Undeterred, Therese decided to take her case all the way to the Pope. She went on a pilgrimage to visit Pope Leo XIII in Rome. When she arrived at the Vatican she was told that it was forbidden to speak. The pilgrims were merely to kiss his feet, receive a blessing and move on for the next person.
Therese was sure of her calling and sure that the Pope was the only one who could get her into the convent at age 15. She needed his permission. When it was her turn to kiss his feet, she instead raised tear filled eyes to his face and said, “Most Holy Father, I have a great favor to ask you!” He responded that she would enter a convent if it was God’s will. She was prevented from speaking further by two guards who literally forced her from the room.
Nevertheless, she persisted with her father and with the Mother Superior in Lisieux and on April 9, 1888 she entered Carmel.
Life in convents is very closed to outsiders. We do not know much about Therese’s stay at the convent in Lisieux. Thanks to her autobiography we do know that Therese strived to serve God with all of her being every day.
Her heart was so sensitive that she would break down in tears if she offended anyone. One Sister used to clank her rosary beads very loudly when praying. It was such a distraction that Therese had a hard time concentrating and had bad thoughts about the nun. She repented and turned her thoughts into prayers for the sister. She also sought ways to serve the older nun and thereby learn to love her more.
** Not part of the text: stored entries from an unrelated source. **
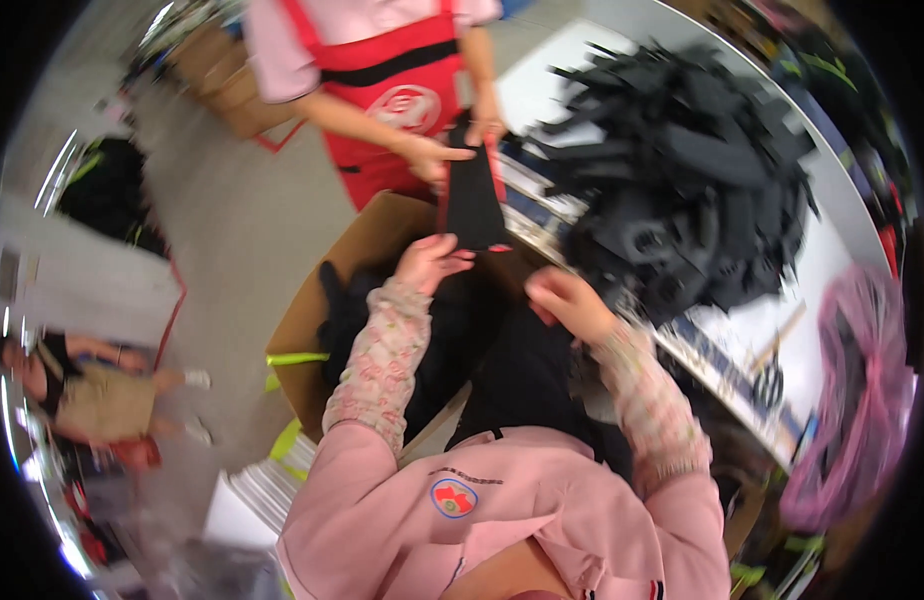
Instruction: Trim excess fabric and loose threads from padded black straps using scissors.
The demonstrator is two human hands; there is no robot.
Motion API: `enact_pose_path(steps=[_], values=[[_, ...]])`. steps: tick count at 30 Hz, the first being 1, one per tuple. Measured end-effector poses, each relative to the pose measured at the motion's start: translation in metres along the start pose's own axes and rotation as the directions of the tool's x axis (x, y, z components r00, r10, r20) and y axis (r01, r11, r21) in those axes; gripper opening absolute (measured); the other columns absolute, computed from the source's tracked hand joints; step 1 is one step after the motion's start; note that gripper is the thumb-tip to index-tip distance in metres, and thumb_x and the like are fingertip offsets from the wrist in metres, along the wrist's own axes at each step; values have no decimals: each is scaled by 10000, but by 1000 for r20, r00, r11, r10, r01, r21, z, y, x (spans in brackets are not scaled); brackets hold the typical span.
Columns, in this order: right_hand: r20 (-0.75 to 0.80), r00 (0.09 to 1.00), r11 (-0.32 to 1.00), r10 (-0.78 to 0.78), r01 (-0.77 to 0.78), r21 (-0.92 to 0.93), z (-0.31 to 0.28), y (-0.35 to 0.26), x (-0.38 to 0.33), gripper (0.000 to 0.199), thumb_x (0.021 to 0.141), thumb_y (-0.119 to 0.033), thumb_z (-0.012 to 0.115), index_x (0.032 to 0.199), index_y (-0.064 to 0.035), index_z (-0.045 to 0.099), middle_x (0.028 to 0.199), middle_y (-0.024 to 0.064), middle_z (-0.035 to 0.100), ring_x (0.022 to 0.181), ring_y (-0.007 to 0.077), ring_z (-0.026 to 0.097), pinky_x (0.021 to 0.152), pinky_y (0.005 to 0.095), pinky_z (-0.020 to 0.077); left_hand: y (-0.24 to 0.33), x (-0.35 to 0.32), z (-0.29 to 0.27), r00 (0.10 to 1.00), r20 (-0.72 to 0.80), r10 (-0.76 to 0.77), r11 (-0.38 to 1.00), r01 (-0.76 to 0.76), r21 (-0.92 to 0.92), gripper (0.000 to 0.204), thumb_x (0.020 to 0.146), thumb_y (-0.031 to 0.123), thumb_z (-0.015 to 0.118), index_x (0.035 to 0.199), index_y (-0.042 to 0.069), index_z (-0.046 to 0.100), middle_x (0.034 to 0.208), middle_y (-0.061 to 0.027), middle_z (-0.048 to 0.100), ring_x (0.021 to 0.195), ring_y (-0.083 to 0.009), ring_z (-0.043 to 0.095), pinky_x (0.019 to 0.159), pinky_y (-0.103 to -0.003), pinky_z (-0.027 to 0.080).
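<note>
A flat, narrow black fabric piece (pixel 475 205) with red along its edges is held at the far side of an open cardboard box (pixel 370 232), its near end over the opening. The wearer's left hand (pixel 434 262) reaches up across the box, forearm slanting forward, and pinches the near left corner of the piece between thumb and fingertips. The right hand (pixel 572 305) is raised at the box's right side, wrist bent inward, fingers curled toward the palm, apart from the piece; it is blurred, and I cannot tell whether it holds anything. Both forearms wear puckered, quilted-looking sleeve covers (pixel 380 350) with a pink pattern, over a smooth pink shirt (pixel 382 520).

Beyond the box, a co-worker (pixel 392 90) in a red apron grips the piece's far end with both hands, one thumb flat on top. Soft, dark cloth (pixel 357 310) lies bunched inside the box, and a bright yellow strip (pixel 297 358) crosses its left edge.

To the right of the box, a white table (pixel 557 75) carries a tangled heap of matte black pieces (pixel 682 170), many of them strip-like. Scissors (pixel 769 383) lie near the table's closer edge. Farther right from the box is a crinkled, translucent pink plastic bag (pixel 857 400).
</note>
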State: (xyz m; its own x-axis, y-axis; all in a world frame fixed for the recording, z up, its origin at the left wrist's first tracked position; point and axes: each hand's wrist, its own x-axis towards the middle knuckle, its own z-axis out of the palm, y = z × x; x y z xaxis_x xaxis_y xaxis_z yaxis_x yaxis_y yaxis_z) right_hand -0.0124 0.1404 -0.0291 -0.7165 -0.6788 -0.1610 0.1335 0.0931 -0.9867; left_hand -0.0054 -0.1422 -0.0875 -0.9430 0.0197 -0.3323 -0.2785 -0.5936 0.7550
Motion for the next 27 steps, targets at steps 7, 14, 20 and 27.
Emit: enact_pose_path(steps=[7,14,20,27], values=[[-166,949,963,268,-271,4,-65,-5,-147,226,909,-114,546,1106,-2,561,889,86,645,782,134,610,694,245,493,0,-2,14,999,40,24,994,-20,-109,259,916,225,588,1052,5,587,910,-158,667,797,-237,675,778,-394,552],[-779,626,976,41,-192,-103,-220,44,-296,321,966,-263,489,1177,-25,533,877,37,589,780,132,569,723,262,481,-36,-20,34,966,254,-47,999,46,10,334,943,286,512,1101,1,586,987,-152,660,803,-232,660,803,-381,531],[-801,324,94,-504,-901,-424,-399,174,-456,492,801,-434,689,1209,-176,599,1207,137,591,1112,288,563,898,343,495,-98,-22,70,937,233,-262,944,199,263,318,890,306,603,1057,36,606,943,-137,671,706,-199,654,669,-330,550],[-538,703,-289,-466,-695,-658,-328,168,-417,434,881,-401,591,1131,-49,622,1115,166,619,991,304,614,832,391,503,-171,-30,90,863,183,-471,691,232,685,274,882,289,586,1009,49,622,883,-88,685,682,-173,657,627,-317,518]])
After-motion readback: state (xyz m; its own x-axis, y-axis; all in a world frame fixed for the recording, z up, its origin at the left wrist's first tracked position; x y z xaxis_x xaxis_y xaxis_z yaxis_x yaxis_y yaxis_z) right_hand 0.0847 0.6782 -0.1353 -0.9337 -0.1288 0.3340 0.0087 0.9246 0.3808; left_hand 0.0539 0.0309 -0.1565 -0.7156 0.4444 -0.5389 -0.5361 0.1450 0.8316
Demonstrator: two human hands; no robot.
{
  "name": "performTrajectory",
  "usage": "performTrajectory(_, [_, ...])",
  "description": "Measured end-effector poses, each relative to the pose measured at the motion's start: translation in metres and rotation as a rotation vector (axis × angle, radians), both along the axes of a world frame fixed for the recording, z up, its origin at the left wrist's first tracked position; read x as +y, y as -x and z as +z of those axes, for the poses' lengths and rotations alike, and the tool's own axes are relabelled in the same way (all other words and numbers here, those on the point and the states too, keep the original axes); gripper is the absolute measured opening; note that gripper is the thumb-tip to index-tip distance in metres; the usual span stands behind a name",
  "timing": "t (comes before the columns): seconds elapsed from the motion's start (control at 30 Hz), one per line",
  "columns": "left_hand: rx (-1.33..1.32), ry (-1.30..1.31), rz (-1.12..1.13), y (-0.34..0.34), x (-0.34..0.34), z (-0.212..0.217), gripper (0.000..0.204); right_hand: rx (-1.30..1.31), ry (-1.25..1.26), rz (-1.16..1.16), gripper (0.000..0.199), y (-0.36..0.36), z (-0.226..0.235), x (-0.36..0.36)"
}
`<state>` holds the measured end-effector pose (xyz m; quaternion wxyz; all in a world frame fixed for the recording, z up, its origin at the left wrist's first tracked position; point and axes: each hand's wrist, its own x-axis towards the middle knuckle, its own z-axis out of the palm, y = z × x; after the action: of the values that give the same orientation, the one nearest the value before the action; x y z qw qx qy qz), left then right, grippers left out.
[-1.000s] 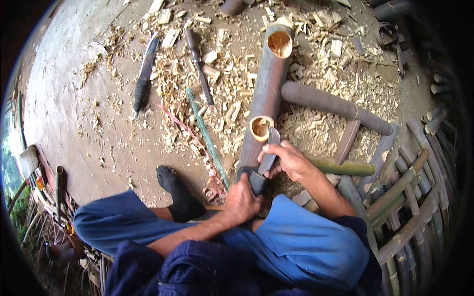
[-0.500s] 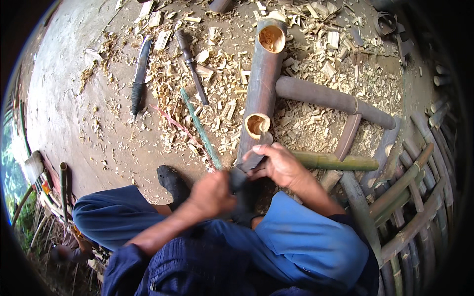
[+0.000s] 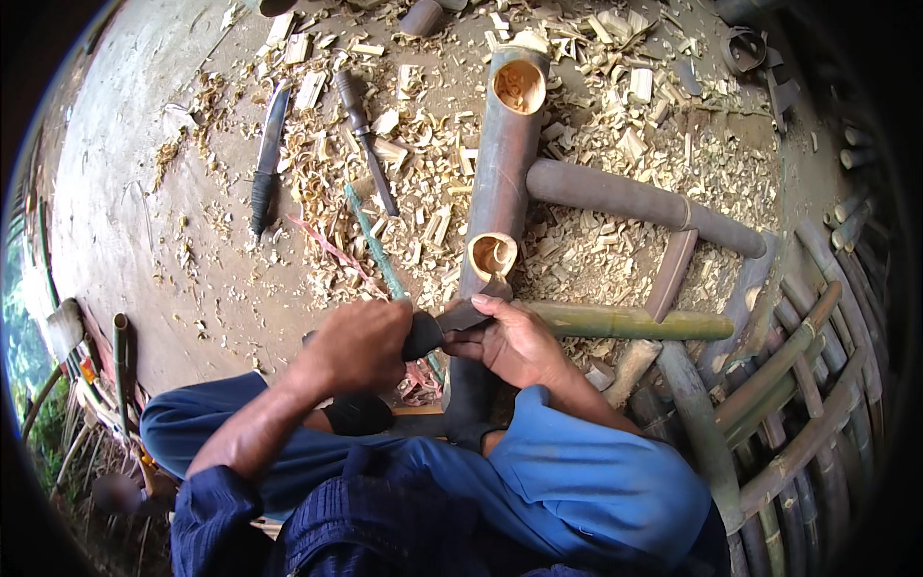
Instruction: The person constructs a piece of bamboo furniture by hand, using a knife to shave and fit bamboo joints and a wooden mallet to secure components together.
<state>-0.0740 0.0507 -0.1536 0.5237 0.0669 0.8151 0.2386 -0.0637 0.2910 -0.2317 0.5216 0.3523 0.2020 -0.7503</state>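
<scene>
My left hand (image 3: 358, 348) is closed round the black handle (image 3: 423, 337) of a knife. The knife's short, broad dark blade (image 3: 471, 313) points up and right. Its tip meets the near rim of a round hole (image 3: 492, 255) in a thick brown bamboo tube (image 3: 500, 163). With thumb on top and fingers below, my right hand (image 3: 519, 338) grips the blade close to the tube. A second, larger hole (image 3: 519, 87) opens near the tube's far end, with curled shavings inside. A thinner bamboo pole (image 3: 615, 190) joins the tube's right side.
Wood shavings and chips (image 3: 423, 144) cover the ground. A black-handled knife (image 3: 269, 159) and a wooden-handled chisel (image 3: 363, 139) lie at far left, near a greenish stick (image 3: 375, 240). A green bamboo pole (image 3: 635, 321) lies at right. Beyond it, bamboo poles (image 3: 808, 452) are piled.
My left hand, blurred before, has moved up and left with the knife handle. The blade now lies flatter in my right hand. The bamboo tube sits slightly further left.
</scene>
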Motion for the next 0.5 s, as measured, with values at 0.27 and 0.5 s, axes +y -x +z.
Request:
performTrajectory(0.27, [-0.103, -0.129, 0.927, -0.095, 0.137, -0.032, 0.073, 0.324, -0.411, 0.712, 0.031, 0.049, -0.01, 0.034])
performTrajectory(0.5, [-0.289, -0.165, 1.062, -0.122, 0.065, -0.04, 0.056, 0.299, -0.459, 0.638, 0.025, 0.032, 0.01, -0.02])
Therese believed that even the smallest acts of kindness fulfilled Jesus’ command to love one another. One day when reading in First Corinthians about the spiritual gifts that Christians receive for service, she came across Paul’s words, “But earnestly desire the greater gifts. And I show you a still more excellent way” (I Corinthians 12:31). She understood that the body of Christ was composed of many members, all with different calls to serve. She understood that, “Love comprised all vocations, that love was everything, that it embraced all times and places… In a word, that it was eternal!” These and many other insights into how to live a Christian life came her way as she studied God’s Word. The nuns at the convent realized how wise she was and encouraged her to write her thoughts down. She did so in the form of an autobiography.
Therese composed her manuscripts during the last years of her life. She was ill much of the time and finally succumbed to tuberculosis in September of 1897. Within weeks of her funeral her manuscripts were published. Another nun had edited them and put them into one book.
Her book was sent to many convents where it was appreciated as great wisdom especially for one so young. Soon it spread throughout France. Eventually Therese was canonized on May 17, 1925 by Pope Pius XI. Three years later a young Albanian nun named Agnes Gonxha Bojaxhiu would take the name Teresa in honor of Therese of Lisieux. This nun would go on to exemplify the love that Therese of Lisieux taught. We know her today as Mother Teresa.
Thousands of people have been blessed by reading the autobiography of Therese of Lisieux. Readers have learned that small acts done faithfully for Christ are the most important. The everyday, ordinary Christian will never become famous. Each one of us is only called to serve God in a simple practice our own vocations in the way of love.